This notebook walks you through these steps:
- Build a model
- Save the model in the WML repository
- Create a Deployment in WML
- Invoke the deployed model with a Rest Client to test it

### Step 1: Load Files

In [2]:
import wget

# Customer Information
wget.download('https://raw.githubusercontent.com/nwngeek212/DSX-DemoCenter/master/predictCustomerChurn/data_assets/customer.csv')
customer = sqlContext.read.format("com.databricks.spark.csv").option("header", "true").option("inferSchema", "true").load('customer.csv')
  
#Churn information  
wget.download('https://raw.githubusercontent.com/nwngeek212/DSX-DemoCenter/master/predictCustomerChurn/data_assets/churn.csv')
customer_churn = sqlContext.read.format("com.databricks.spark.csv").option("header", "true").option("inferSchema", "true").load('churn.csv')

### Step 2: Merge Files

In [19]:
merged=customer.join(customer_churn,customer['ID']==customer_churn['ID']).select(customer['*'],customer_churn['CHURN'])

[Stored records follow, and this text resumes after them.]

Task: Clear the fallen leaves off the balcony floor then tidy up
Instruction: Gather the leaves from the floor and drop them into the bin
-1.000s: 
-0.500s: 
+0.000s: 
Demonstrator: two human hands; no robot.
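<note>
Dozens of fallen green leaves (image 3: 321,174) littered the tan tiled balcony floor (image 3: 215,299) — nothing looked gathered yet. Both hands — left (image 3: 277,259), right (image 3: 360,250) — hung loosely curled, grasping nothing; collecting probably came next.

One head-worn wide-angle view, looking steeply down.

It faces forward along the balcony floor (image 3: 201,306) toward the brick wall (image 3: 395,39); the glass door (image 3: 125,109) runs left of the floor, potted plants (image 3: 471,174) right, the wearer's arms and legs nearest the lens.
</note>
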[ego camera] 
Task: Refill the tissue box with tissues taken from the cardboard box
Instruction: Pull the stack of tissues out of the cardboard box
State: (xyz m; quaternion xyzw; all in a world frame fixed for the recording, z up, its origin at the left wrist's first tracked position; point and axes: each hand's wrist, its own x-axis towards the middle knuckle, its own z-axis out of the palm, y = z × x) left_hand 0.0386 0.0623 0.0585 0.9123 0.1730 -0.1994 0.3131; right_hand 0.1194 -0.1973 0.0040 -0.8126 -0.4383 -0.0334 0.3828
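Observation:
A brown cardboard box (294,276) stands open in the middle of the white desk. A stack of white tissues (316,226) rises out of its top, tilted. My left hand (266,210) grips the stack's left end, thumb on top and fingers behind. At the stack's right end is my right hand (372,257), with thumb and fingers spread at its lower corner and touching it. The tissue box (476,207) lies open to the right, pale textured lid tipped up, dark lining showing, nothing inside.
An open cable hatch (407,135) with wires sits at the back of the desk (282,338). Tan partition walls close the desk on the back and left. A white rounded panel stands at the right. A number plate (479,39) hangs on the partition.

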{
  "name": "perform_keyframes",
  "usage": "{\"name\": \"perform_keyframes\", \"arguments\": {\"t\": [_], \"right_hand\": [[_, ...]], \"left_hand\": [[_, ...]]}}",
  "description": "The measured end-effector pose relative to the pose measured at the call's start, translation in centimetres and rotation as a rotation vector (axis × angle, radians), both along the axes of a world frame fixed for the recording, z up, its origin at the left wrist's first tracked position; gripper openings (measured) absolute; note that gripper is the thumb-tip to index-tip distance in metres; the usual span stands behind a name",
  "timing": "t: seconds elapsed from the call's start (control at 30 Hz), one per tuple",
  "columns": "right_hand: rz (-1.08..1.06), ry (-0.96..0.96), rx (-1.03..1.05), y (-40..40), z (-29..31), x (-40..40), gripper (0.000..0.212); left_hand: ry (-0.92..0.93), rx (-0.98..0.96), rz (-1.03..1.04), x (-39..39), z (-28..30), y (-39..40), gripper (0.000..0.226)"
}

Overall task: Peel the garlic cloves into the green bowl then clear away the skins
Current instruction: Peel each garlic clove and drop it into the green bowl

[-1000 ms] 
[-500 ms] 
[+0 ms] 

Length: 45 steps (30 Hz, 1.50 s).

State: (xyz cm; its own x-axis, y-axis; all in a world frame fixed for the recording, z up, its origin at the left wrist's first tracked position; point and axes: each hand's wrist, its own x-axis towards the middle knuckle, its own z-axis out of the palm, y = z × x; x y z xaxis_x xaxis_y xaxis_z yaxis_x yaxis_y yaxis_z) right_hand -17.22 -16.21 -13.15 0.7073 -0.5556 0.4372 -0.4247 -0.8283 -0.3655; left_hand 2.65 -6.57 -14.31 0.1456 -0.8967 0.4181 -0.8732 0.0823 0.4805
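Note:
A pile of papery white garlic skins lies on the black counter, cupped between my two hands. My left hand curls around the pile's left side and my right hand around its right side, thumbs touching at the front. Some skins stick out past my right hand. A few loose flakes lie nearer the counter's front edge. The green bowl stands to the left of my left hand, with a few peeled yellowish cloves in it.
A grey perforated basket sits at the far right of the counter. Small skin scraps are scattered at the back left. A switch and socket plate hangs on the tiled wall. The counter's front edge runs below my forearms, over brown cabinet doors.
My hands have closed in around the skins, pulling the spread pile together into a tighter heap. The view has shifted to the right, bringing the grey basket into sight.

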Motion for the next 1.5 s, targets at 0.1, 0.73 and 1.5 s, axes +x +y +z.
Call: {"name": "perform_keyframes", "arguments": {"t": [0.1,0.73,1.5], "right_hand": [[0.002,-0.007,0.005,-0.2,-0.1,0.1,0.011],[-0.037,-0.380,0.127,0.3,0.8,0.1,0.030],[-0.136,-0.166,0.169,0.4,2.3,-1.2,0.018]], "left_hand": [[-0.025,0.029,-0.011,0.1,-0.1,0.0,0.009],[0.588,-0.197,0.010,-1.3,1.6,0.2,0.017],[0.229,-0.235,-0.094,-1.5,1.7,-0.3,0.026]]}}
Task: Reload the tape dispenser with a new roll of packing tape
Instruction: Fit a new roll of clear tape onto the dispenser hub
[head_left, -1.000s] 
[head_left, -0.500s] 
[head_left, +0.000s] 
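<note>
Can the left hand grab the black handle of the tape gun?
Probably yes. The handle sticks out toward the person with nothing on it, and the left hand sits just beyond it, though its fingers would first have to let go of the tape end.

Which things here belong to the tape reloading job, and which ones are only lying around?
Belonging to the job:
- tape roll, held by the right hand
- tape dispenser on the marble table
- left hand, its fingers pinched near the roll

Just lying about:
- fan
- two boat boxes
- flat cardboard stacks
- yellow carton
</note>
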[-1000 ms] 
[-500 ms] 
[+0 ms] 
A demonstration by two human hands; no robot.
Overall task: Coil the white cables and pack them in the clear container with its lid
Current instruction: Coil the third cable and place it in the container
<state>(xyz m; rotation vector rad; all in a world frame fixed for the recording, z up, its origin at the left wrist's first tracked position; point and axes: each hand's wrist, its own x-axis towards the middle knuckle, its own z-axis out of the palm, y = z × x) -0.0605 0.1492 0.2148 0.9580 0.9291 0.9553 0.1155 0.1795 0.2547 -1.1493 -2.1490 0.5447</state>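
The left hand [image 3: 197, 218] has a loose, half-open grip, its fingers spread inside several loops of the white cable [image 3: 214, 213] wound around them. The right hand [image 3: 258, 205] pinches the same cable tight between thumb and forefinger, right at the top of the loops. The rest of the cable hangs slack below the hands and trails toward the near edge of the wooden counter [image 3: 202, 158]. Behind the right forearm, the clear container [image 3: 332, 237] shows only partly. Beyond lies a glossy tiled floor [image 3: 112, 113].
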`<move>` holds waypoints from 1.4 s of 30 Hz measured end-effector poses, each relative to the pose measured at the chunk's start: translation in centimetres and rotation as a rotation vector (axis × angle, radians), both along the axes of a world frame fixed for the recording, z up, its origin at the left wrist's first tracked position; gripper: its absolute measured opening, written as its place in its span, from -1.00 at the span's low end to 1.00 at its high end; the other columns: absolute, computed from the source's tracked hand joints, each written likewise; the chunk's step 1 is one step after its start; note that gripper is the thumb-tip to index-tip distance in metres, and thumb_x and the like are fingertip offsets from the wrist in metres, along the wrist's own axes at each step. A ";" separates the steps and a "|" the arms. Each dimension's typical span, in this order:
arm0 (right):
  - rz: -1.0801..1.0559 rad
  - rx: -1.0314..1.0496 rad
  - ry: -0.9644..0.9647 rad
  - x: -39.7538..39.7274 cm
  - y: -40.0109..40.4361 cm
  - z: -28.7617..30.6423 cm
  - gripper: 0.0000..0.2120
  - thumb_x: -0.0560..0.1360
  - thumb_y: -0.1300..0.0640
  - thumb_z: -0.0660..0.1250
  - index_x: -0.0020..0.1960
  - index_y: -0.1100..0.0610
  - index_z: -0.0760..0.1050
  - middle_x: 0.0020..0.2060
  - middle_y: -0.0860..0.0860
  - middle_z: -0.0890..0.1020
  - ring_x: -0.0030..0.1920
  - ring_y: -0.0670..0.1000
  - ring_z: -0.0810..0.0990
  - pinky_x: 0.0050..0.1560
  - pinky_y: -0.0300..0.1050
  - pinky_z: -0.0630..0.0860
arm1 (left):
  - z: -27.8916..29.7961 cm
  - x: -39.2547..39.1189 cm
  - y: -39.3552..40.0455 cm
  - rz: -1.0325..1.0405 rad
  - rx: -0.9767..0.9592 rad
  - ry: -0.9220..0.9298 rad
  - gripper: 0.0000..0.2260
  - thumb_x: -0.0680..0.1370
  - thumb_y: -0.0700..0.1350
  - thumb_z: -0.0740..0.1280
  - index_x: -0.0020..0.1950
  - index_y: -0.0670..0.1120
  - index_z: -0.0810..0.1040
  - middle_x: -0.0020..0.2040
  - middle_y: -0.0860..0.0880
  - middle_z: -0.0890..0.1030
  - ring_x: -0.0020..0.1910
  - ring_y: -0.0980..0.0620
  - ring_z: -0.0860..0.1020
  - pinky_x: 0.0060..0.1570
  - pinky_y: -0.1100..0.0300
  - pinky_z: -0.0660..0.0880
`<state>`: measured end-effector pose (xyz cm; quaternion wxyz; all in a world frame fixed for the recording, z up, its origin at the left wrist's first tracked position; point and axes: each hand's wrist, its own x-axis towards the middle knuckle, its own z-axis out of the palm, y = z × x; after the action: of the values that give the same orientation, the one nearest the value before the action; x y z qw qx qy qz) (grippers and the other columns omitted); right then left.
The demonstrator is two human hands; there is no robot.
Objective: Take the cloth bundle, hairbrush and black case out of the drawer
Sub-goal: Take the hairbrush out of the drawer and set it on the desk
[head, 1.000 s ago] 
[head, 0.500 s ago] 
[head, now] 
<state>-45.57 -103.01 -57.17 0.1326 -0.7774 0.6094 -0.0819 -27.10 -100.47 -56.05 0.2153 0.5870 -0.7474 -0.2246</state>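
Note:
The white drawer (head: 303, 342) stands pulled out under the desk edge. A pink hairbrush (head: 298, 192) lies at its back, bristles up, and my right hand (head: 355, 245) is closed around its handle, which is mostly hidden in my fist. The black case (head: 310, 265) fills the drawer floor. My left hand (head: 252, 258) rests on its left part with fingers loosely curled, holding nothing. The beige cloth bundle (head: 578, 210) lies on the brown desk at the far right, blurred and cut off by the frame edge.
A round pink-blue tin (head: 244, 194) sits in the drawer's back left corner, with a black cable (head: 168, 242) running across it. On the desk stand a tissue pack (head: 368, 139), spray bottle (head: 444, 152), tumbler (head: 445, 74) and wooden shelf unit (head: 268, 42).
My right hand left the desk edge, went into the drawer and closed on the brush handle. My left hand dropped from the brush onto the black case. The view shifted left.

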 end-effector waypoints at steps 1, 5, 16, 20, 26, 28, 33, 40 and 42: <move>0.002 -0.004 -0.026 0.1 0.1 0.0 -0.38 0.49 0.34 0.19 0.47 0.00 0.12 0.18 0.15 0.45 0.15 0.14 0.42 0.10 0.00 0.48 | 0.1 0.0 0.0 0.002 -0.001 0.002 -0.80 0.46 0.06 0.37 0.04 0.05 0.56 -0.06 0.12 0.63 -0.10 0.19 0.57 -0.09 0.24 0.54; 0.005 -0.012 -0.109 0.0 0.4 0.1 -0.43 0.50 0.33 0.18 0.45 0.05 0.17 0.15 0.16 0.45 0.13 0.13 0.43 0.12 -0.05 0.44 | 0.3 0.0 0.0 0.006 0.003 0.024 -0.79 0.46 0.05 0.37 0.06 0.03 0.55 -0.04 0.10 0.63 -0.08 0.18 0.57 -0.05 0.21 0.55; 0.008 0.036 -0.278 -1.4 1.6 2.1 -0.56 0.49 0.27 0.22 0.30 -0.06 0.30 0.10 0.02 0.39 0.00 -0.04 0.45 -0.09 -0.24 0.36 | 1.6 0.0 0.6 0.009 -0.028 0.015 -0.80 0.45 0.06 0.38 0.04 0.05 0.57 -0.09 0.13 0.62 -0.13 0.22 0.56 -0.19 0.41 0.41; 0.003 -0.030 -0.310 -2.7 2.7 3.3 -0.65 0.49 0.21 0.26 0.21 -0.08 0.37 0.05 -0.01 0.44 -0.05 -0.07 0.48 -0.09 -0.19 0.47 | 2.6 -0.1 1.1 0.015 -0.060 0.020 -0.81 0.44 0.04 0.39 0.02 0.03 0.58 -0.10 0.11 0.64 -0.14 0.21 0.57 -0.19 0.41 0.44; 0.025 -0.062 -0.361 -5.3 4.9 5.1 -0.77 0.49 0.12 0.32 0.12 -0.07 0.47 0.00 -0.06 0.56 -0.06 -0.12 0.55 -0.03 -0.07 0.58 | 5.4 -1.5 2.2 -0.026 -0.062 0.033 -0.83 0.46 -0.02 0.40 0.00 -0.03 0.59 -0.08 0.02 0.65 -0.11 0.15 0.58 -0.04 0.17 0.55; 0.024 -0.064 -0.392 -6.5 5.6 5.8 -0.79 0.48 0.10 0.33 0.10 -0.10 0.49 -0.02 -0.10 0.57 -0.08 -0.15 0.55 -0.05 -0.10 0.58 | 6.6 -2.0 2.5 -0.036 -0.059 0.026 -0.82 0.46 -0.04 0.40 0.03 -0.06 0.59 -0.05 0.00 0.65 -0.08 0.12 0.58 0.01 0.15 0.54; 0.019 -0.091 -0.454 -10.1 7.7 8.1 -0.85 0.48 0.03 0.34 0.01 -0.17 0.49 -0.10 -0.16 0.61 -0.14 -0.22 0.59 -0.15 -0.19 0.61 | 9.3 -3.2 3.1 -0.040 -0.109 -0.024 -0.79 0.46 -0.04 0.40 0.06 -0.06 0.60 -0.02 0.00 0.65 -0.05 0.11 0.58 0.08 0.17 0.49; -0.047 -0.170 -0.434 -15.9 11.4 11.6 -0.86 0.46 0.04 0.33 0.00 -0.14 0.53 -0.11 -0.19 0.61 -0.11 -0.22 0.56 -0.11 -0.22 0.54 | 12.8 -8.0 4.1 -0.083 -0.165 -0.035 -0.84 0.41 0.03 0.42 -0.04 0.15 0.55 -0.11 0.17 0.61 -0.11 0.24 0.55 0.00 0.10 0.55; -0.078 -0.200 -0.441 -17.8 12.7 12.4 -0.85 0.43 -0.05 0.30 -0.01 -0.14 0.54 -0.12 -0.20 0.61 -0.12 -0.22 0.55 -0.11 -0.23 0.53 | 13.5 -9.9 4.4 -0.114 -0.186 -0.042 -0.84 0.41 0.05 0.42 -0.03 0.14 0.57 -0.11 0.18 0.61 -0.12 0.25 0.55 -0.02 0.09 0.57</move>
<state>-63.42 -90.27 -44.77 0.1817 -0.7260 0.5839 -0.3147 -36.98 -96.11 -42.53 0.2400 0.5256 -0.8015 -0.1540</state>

Unnamed: 0,ID,Gender,Status,Children,Est Income,Car Owner,Age,LongDistance,International,Local,Dropped,Paymethod,LocalBilltype,LongDistanceBilltype,Usage,RatePlan,CHURN
0,1,F,S,1,38000.0,N,24.393333,23.56,0,206.08,0,CC,Budget,Intnl_discount,229.64,3,T
1,6,M,M,2,29616.0,N,49.426667,29.78,0,45.5,0,CH,FreeLocal,Standard,75.29,2,F
2,8,M,M,0,19732.8,N,50.673333,24.81,0,22.44,0,CC,FreeLocal,Standard,47.25,3,F
3,11,M,S,2,96.33,N,56.473333,26.13,0,32.88,1,CC,Budget,Standard,59.01,1,F
4,14,F,M,2,52004.8,N,25.14,5.03,0,23.11,0,CH,Budget,Intnl_discount,28.14,1,F


### Step 3: Rename some columns
This step is to remove spaces from columns names

In [20]:
merged = merged.withColumnRenamed("Est Income", "EstIncome").withColumnRenamed("Car Owner","CarOwner")
merged.toPandas().head()

Unnamed: 0,ID,Gender,Status,Children,EstIncome,CarOwner,Age,LongDistance,International,Local,Dropped,Paymethod,LocalBilltype,LongDistanceBilltype,Usage,RatePlan,CHURN
0,1,F,S,1,38000.0,N,24.393333,23.56,0,206.08,0,CC,Budget,Intnl_discount,229.64,3,T
1,6,M,M,2,29616.0,N,49.426667,29.78,0,45.5,0,CH,FreeLocal,Standard,75.29,2,F
2,8,M,M,0,19732.8,N,50.673333,24.81,0,22.44,0,CC,FreeLocal,Standard,47.25,3,F
3,11,M,S,2,96.33,N,56.473333,26.13,0,32.88,1,CC,Budget,Standard,59.01,1,F
4,14,F,M,2,52004.8,N,25.14,5.03,0,23.11,0,CH,Budget,Intnl_discount,28.14,1,F


### Step 4: Build the Spark pipeline and the Random Forest model
"Pipeline" is an API in SparkML that's used for building models.
Additional information on SparkML: https://spark.apache.org/docs/2.0.2/ml-guide.html

In [5]:
from pyspark.ml.feature import StringIndexer, VectorIndexer
from pyspark.ml import Pipeline
from pyspark.ml.feature import VectorAssembler
from pyspark.ml.classification import RandomForestClassifier

# Prepare string variables so that they can be used by the decision tree algorithm
stringIndexer1 = StringIndexer(inputCol='Gender', outputCol='GenderEncoded')
stringIndexer2 = StringIndexer(inputCol='Status',outputCol='StatusEncoded')
stringIndexer3 = StringIndexer(inputCol='CarOwner',outputCol='CarOwnerEncoded')
stringIndexer4 = StringIndexer(inputCol='Paymethod',outputCol='PaymethodEncoded')
stringIndexer5 = StringIndexer(inputCol='LocalBilltype',outputCol='LocalBilltypeEncoded')
stringIndexer6 = StringIndexer(inputCol='LongDistanceBilltype',outputCol='LongDistanceBilltypeEncoded')
stringIndexer7 = StringIndexer(inputCol='CHURN', outputCol='label')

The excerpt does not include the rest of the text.